Half of Guillain–Barré syndrome (GBS) present elevated cerebrospinal fluid (CSF) protein levels within 1 week since symptom onset and 80% within 2 weeks. Our objective was to determine the clinical and prognostic implication of albuminocytological dissociation in early GBS.

An ambispective cohort study was conducted. Good outcome was considered if the patient was able to walk unaided (Guillain-Barré disability score [GDS] ≤ 2 points) at 3-month follow-up. Patients were classified into two groups: with and without albuminocytological dissociation; we compared clinical and paraclinic characteristics between the groups. We analyzed clinical and electrophysiological factors related to presenting early dissociation through a multivariate model.

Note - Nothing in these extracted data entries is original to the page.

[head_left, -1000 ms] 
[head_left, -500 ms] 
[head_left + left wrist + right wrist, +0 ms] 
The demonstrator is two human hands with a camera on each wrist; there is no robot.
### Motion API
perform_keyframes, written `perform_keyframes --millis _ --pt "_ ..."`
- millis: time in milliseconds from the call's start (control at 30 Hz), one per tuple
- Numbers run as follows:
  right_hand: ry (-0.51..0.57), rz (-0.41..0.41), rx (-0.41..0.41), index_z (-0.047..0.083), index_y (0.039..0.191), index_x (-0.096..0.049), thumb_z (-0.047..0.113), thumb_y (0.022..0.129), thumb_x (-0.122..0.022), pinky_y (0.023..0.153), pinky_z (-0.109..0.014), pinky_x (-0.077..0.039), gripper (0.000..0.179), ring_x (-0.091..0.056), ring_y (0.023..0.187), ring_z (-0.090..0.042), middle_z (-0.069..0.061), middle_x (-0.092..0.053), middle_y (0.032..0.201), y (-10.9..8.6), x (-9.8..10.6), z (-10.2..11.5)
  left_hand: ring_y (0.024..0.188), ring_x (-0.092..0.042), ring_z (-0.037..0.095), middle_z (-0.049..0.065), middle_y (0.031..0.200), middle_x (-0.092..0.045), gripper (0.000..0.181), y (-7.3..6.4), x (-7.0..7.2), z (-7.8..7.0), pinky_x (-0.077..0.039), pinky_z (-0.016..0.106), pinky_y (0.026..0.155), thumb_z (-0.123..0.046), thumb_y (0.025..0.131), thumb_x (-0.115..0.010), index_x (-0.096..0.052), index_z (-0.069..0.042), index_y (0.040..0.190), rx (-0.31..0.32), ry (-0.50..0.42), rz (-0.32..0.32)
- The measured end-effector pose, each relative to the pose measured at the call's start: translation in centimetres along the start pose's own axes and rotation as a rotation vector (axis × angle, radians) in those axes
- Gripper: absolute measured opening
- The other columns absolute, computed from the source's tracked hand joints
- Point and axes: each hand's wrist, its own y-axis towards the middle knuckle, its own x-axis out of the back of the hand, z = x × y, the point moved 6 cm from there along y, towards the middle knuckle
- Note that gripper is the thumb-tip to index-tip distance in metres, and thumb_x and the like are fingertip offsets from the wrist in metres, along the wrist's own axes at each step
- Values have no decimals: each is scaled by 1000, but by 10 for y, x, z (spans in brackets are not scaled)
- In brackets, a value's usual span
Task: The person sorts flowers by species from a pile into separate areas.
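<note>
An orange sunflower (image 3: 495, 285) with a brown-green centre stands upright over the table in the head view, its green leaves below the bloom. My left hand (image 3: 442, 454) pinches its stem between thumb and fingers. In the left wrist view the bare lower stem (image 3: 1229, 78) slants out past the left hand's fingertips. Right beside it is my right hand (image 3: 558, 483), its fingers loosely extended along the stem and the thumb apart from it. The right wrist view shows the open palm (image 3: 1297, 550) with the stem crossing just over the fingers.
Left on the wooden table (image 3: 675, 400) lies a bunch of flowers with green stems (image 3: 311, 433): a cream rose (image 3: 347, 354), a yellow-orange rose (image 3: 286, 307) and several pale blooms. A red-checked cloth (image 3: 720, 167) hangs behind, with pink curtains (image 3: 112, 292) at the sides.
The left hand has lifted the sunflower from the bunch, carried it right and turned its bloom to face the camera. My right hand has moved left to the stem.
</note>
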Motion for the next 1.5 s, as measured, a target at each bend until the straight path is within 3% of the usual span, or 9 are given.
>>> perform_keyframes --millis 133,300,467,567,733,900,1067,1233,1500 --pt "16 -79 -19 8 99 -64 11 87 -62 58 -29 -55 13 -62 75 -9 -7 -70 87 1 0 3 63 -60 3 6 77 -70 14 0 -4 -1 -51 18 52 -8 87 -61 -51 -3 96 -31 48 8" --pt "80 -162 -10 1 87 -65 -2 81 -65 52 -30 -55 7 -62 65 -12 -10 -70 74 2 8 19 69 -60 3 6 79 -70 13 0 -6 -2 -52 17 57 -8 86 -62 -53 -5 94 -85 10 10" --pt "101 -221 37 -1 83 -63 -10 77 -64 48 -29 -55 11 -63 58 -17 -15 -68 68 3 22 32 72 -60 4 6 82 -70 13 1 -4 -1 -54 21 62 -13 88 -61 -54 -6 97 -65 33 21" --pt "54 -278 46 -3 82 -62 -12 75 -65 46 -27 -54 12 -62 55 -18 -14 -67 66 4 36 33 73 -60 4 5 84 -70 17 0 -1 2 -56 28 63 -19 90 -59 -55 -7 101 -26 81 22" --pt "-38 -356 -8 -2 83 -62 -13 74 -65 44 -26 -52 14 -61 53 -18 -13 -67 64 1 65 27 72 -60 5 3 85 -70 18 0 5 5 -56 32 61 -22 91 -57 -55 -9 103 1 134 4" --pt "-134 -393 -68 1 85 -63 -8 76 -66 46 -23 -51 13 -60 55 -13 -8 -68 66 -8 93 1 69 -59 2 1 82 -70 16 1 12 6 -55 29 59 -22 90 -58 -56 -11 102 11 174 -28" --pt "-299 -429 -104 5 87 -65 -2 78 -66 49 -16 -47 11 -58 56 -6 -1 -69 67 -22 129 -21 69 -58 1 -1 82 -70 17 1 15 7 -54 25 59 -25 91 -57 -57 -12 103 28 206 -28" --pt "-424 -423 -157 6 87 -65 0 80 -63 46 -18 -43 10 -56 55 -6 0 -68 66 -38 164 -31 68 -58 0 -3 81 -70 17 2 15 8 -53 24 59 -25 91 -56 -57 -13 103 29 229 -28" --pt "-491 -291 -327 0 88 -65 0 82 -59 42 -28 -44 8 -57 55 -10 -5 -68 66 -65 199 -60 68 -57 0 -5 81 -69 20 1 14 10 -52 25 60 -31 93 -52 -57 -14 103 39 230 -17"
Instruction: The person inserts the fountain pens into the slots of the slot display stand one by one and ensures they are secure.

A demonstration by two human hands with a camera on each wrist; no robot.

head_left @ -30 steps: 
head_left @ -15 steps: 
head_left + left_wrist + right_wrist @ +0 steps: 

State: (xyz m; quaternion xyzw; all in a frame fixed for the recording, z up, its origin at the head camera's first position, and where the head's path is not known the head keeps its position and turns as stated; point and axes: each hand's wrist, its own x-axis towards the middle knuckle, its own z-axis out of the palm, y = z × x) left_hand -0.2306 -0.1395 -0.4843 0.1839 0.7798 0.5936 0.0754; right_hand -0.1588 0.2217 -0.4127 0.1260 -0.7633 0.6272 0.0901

We included 240 patients who fulfilled Asbury criteria for GBS. On further selection, only 94 patients fulfilled inclusion. Mean age was 45.94 ± 17.1 years and 67% were male. Median time from symptom onset to admission was 5 days (IQR 3–6). Regarding albuminocytological dissociation and electrophysiological variants, we found a significant difference: acute inflammatory demyelinating polyneuropathy (AIDP) [60.6% vs 26.2%, p = 0.002], acute motor axonal neuropathy (AMAN) [21.2% vs 49.1%, p = 0.009] and acute motor sensory axonal neuropathy (AMSAN) [12.1% vs 1.6%, p = 0.05]. We did not observe significant differences in recovery of independent walking in short term between both groups. The presence of conduction block in any variant (OR 3.21, 95% CI 1.12–9.16, p = 0.02) and absence of sural registration (OR 5.69, 95% CI 1.48–21.83, p = 0.011) were independent factors related to early dissociation.

Early dissociation (<7 days) is not associated with any particular clinical feature or unfavorable outcome. It is more common to see in AIDP rather than axonal variants.